One of the single largest energy efficiency upgrades to Smith's facilities was the recent installation of a cogeneration plant, which produces heat and electricity for the campus buildings. The new system has slashed energy costs by about $650,000 a year in addition to significantly reducing carbon emissions. In the near future, the cogeneration plant will be upgraded to provide the ability to cool buildings in the summer,
enabling it to produce electricity for the campus year-round.
Further, by 2030, the plan calls for a substantial portion of campus heat and electricity to come from a variety of renewable sources. "We hope to meet and surpass the efficiency and conservation goals we’ve set in the plan," says Dano Weisbord, Smith's environmental sustainability director and one of the plan's architects. "Beyond that, renewable fuels, renewable power and offsets have to do the rest."

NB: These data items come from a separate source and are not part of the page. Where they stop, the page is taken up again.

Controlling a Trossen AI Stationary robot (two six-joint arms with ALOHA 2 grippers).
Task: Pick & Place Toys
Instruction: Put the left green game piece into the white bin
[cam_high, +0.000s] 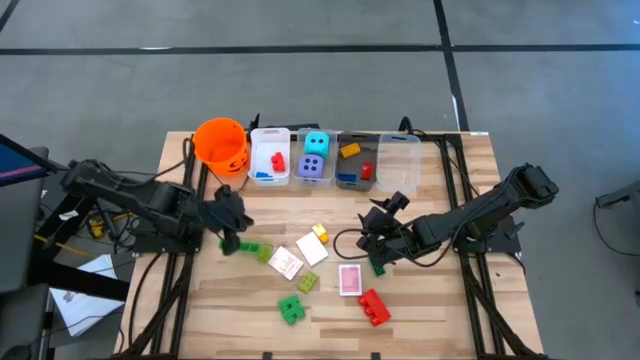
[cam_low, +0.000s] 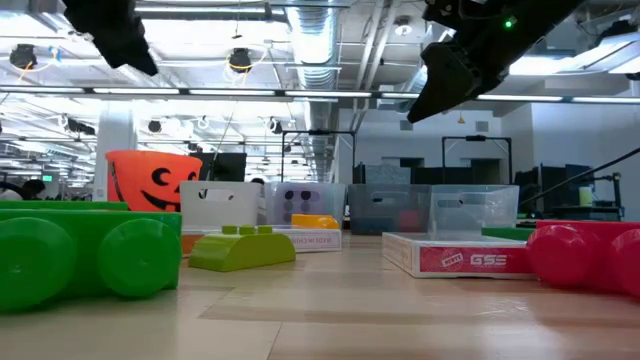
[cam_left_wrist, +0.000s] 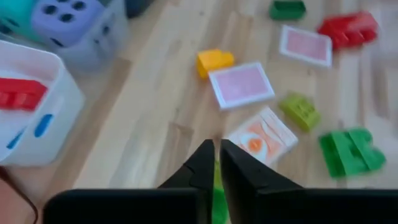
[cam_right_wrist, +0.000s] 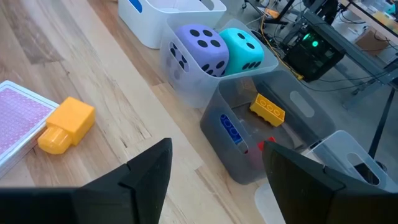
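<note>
Your left gripper (cam_left_wrist: 216, 163) is clenched on a green brick (cam_high: 243, 246) at table left-centre. Rest of the toys (cam_high: 312, 265) lie mid-table. Bins: white (cam_high: 270, 158) w/ red brick; next (cam_high: 315, 160) w/ cyan + purple dice; grey (cam_right_wrist: 273, 134) w/ yellow, blue, red bricks. Right gripper (cam_right_wrist: 214, 168) spread wide, empty.

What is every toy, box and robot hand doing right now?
left gripper: shut on a green brick.
right gripper: open, empty, above the table.
purple die and cyan die: together in one clear bin.
yellow brick: loose on the table.
orange bucket: upright.
end bin: looks empty.
</note>
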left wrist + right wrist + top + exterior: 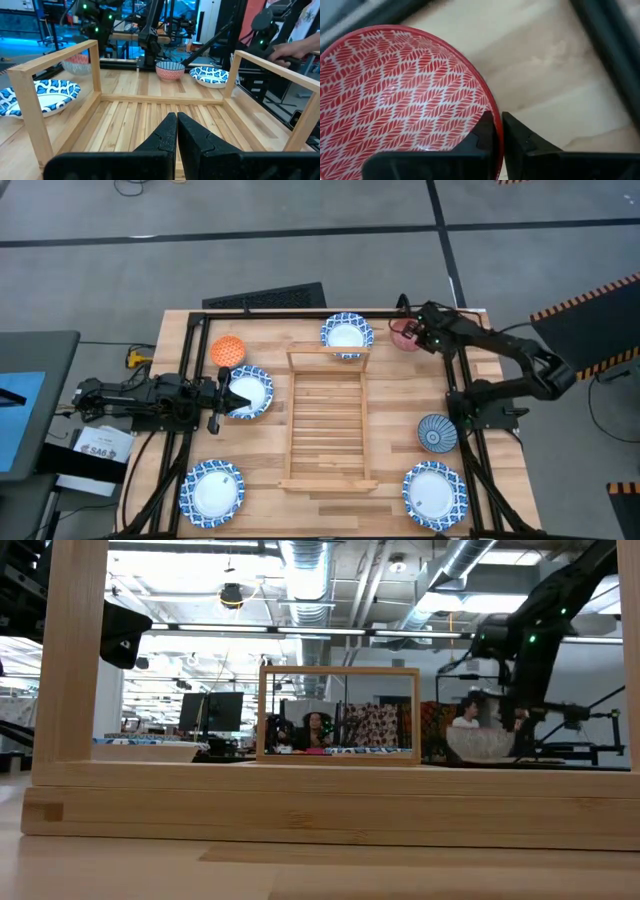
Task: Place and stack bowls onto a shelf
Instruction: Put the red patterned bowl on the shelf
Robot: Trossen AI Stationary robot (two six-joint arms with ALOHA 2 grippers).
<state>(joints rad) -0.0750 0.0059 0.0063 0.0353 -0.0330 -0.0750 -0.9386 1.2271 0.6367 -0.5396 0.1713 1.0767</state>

Some recommendations in the plan are already familiar to the Smith community. For example, what started as a pilot project in 2008 with two Smith kitchens has now grown to include five kitchens,
all sending food waste to a licensed local farm where it is turned into compost. It has reduced the amount of waste Smith sends to the landfill by 30 percent. The plan proposes that all food waste generated by dining
services be composted by 2012.
In another initiative, students, faculty and staff changed the settings on their computers to save energy in The Million Monitor Drive campaign. This contribution added up to savings of $60,000 and diminished emissions of carbon dioxide by about 520 tons each year.
And in 2006 Smith partnered with the car-sharing service Zipcar to offer the community a cost-effective alternative to car ownership and to reduce the number of cars on campus.